Anyhow. In every other way beyond per-core CPU power, this seems to be an upgrade for the clients, and at a lesser price. Probably a larger node with large SSDs; more financially viable for them to do than any E3 box could provide. I/O and network appear faster across the board. All good in my book.


----------



## drmike (Aug 28, 2015)

T7700 CPU for VPS nodes?!?!?!?!  Say it's not true.   Ancient CPU and just a dual core.  Unsure why anyone would....

SSD + E5 is a nice combo.   No need to go there really, especially if buying gear instead of leasing / renting.  

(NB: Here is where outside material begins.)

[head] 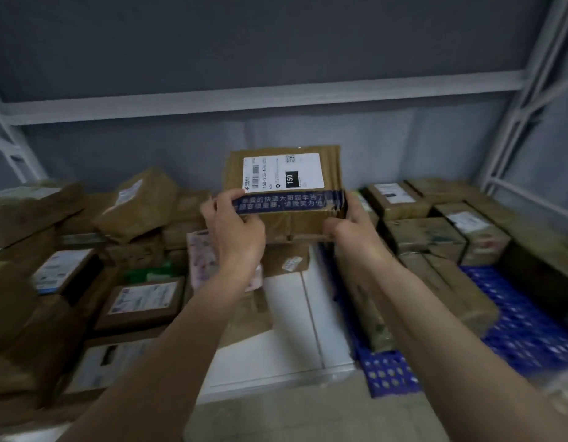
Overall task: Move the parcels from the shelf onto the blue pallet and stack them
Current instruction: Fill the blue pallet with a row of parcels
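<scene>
I hold a brown cardboard parcel (282, 193) in mid-air at the centre of the view. It has a white shipping label on top and a band of blue printed tape along its near edge. My left hand (235, 231) grips its left end, thumb over the tape. My right hand (349, 224) grips its right end from below and the side. The blue pallet (515, 327) lies low on the right, with several brown parcels (426, 237) stacked along its far and left sides. The image is somewhat blurred.
A heap of brown parcels (85, 266) fills the left side. A white box (295, 327) lies low in the middle between the heap and the pallet. Grey shelf rails (244, 100) and uprights (531, 90) frame the grey wall behind.
</scene>
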Tool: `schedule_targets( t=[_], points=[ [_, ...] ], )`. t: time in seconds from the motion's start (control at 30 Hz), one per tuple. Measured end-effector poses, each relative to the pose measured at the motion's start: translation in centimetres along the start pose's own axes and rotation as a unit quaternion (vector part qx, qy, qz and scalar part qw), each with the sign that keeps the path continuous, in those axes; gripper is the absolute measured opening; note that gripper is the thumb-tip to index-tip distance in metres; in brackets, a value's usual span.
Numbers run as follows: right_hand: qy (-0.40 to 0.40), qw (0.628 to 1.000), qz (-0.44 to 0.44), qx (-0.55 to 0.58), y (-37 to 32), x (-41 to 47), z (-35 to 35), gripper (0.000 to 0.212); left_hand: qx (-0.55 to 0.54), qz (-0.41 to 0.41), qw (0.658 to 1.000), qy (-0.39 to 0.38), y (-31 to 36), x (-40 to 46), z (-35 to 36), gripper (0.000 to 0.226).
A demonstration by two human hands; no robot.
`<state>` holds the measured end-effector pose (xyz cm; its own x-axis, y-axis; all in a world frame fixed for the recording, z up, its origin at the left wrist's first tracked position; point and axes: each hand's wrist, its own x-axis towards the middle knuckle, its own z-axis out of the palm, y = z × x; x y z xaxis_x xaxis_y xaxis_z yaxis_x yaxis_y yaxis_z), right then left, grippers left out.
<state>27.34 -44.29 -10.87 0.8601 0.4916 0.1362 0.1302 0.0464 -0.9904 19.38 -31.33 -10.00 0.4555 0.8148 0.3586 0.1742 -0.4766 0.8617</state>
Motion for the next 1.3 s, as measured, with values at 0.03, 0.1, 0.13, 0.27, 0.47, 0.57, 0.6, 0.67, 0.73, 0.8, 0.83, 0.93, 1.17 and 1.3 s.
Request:
schedule_targets(
  t=[0.03,0.1,0.13,0.27,0.47,0.57,0.6,0.67,0.73,0.8,0.83,0.93,1.17,1.3],
  points=[
    [0.018,1.000,0.002,-0.004,0.0,0.0,-2.1,0.058,0.000,0.001,1.000,-0.017,0.9,-0.8,1.7,0.039],
    [0.064,0.998,0.009,-0.006,0.2,0.0,-6.3,0.055,0.000,0.012,0.999,-0.047,2.6,-2.6,5.0,0.039],
    [0.087,0.996,0.013,-0.005,0.4,-0.1,-8.3,0.055,-0.003,0.014,0.998,-0.064,3.5,-3.5,6.7,0.040],
    [0.155,0.987,0.039,-0.020,1.3,-0.1,-16.3,0.045,-0.026,0.008,0.990,-0.140,6.7,-7.3,13.0,0.040],
    [0.248,0.966,0.072,-0.030,2.7,-0.3,-27.5,0.043,-0.054,-0.003,0.971,-0.231,10.5,-11.9,22.4,0.042],
    [0.282,0.954,0.101,-0.032,4.5,-0.4,-31.9,0.038,-0.071,-0.015,0.965,-0.252,11.8,-13.1,26.9,0.041],
    [0.298,0.947,0.111,-0.042,5.2,-0.3,-33.2,0.034,-0.076,-0.024,0.963,-0.257,12.1,-13.3,28.2,0.039],
    [0.328,0.933,0.129,-0.073,6.8,0.1,-35.6,0.030,-0.082,-0.045,0.959,-0.266,12.6,-13.8,30.6,0.037],
    [0.346,0.921,0.146,-0.098,8.1,0.5,-37.5,0.032,-0.083,-0.058,0.955,-0.280,12.7,-14.1,32.6,0.037],
    [0.358,0.912,0.160,-0.118,9.1,0.6,-38.7,0.037,-0.078,-0.063,0.951,-0.292,12.6,-14.3,34.2,0.039],
    [0.362,0.909,0.163,-0.127,9.2,0.4,-38.8,0.039,-0.077,-0.064,0.949,-0.299,12.6,-14.4,34.8,0.040],
    [0.372,0.898,0.179,-0.150,9.7,-0.4,-39.1,0.043,-0.058,-0.066,0.943,-0.321,12.9,-14.4,36.5,0.035],
    [0.336,0.912,0.211,-0.101,10.7,-2.2,-38.7,0.038,0.017,-0.041,0.920,-0.391,14.9,-12.2,39.5,0.041],
    [0.300,0.928,0.218,-0.043,12.1,-2.6,-37.9,0.034,0.055,-0.042,0.907,-0.416,15.1,-10.9,40.8,0.041]
  ],
)
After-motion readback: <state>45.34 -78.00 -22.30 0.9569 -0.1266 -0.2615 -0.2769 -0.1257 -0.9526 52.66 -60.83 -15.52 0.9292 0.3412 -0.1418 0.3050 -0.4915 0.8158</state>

/64 with public WHOIS is blah.   Unsure why guys needs all those IPv6 addresses other than for foolish bad behavior.  Enlighten little old me who has long survived with a single IP and often without any static IP.


----------



## DomainBop (Aug 28, 2015)

drmike said:


> T7700 CPU for VPS nodes?!?!?!?!  Say it's not true.   Ancient CPU and just a dual core.  Unsure why anyone would....


3.4 MHz, so not a T7700, just done to mask the real processor used (similar to "Vultr Processor 2", etc).  Probably an E3-1245 or i7-4770 (the 2 dedicated 3.4 MHz they were selling last year).



drmike said:


> /64 with public WHOIS is blah.   Unsure why guys needs all those IPv6 addresses other than for foolish bad behavior.  Enlighten little old me who has long survived with a single IP and often without any static IP.



The public WHOIS is a RIPE SWIP requirement for IPv6 /64 or larger.  

Why give a user an entire /64?:  


 /64 per LAN needed for autoconfiguration of  SLAAC , 
blacklists issue SBL's based on the entire /64 not individual IPv6
RFC's on allocation suggest /64 per device


----------



## drmike (Aug 28, 2015)

Yes, I understand, certainly wasn't a T7700.

The /64 spec or no spec it's just insane to dole out IPs in such quantity.    Even with the internet of everything model, what are you going to do, assign an IP to every cell in your body?

I get the /64 request / commonness and even the SBL issues.   I just fail to see the end user justification / need for such ranges.  Seems short sighted as a spec and issuance.


----------



## willie (Aug 28, 2015)

> The public WHOIS is a RIPE SWIP requirement for IPv6 /64 or larger.



Oh that's interesting, I hadn't heard it before.  But lots of hosts give out /64 and Hetzner is the only one that does this public whois thing, as far as I know.  What's going on?

Drmike, I agree giving out such huge subnets is wasteful, but there's 2**64 of them to go around... one nice thing about it is it makes port scanning impractical.  Put a private service on a random address from a /64 range and no one will find it by scanning.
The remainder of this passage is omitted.